Pour la première fois, le nombre d'élèves allophones a surpassé celui des francophones dans les écoles publiques de l'île de Montréal, a appris La Presse. «La majorité est comme inversée, a dit Dominique Sévigny, auteur du Portrait socioculturel des élèves inscrits dans les écoles publiques de l'île de Montréal au 30 septembre 2008. C'est une tendance lourde, qui devrait se poursuivre à moins qu'il arrive quelque chose de majeur au niveau de l'immigration.»

En 2008, à peine 39% des élèves des écoles primaires et secondaires étaient de langue maternelle française. «Ce taux chute graduellement, au moins depuis 1998», a indiqué M. Sévigny. Quant à la proportion d'élèves de langue maternelle autre que le français ou l'anglais, en constante augmentation, elle a atteint 39,5%. Le part d'élèves anglophones stagne autour de 22% (ces données incluent les écoles anglaises).

L'une des causes de cette nouvelle réalité : la hausse du nombre de jeunes immigrants.
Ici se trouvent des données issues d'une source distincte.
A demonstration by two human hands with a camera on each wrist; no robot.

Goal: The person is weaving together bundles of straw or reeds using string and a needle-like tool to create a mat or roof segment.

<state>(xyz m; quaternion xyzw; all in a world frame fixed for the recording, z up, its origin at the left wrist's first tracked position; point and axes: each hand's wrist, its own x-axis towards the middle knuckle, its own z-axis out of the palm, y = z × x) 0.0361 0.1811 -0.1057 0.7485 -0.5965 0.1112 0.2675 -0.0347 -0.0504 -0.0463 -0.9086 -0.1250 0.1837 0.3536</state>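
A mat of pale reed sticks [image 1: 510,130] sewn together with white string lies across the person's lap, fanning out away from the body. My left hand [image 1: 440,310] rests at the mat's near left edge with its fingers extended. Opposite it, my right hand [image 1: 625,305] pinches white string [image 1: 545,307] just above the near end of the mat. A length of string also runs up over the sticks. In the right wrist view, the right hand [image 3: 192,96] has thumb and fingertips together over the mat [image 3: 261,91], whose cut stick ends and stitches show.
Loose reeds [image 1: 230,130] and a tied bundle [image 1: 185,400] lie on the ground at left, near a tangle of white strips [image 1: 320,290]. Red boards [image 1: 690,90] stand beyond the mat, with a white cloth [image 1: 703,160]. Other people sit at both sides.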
Près de 38 000 élèves des écoles de l'île étaient nés à l'étranger en 2008, soit 5000 de plus qu'en 2005. Ils forment désormais 20,63% de la population scolaire, du jamais vu. «Il y a une accélération de leur croissance», a souligné le chercheur du Comité de gestion de la taxe scolaire de l'île de Montréal.

Leurs principaux lieux de naissance étaient l'Algérie (2,1% de tous les élèves de l'île y sont nés), Haïti (1,6%), le Mexique (1,3%) et les États-Unis (1,2%), le pourcentage d'élèves nés dans ces deux derniers pays s'étant accru en 2008.

Moins de 40% des élèves étaient nés au Québec, comme leurs deux parents. Les autres étaient nés au Québec de deux parents nés à l'étranger (23,1%, ce taux plafonne depuis 2005), nés au Québec dont un parent est né à l'étranger (9,9%) ou nés ailleurs au Canada ou dont les deux parents sont nés ailleurs au Canada (2,4%).

Concentration ethnique très forte pour 60 écoles

L'école la plus multi¬ethnique de l'île est toujours le pavillon Hébert, dans l'arrondissement de Saint-Laurent. Tous ses élèves (100%) sont nés à l'étranger ou nés ici de deux parents venus d'ailleurs. Fait nouveau, un total de 59 écoles de l'île comptent 75% ou plus d'élèves «issus d'autres cultures», 10 de plus qu'en 2007. Or, des effets négatifs peuvent apparaître quand la concentration ethnique est très forte, atteignant ce seuil de 75%, selon Marie McAndrew, professeure à l'Université de Montréal.

Malheureusement, plus l'immigration de sa famille est récente, plus un élève est susceptible de résider dans une zone défavorisée. C'est le cas de 46,1% des élèves nés à l'étranger, en légère baisse de 1% par rapport à l'année précédente.

«Parc-Extension est un quartier d'accueil des nouveaux immigrants qui ont peu de moyens, a illustré M. Sévigny. Quand ils ont plus de moyens, ils quittent habituellement pour des quartiers moins défavorisés.» D'autres immigrants les remplacent alors. «Il y a une rotation, a reconnu le chercheur, et ç'a un effet probablement négatif sur la cohésion sociale.»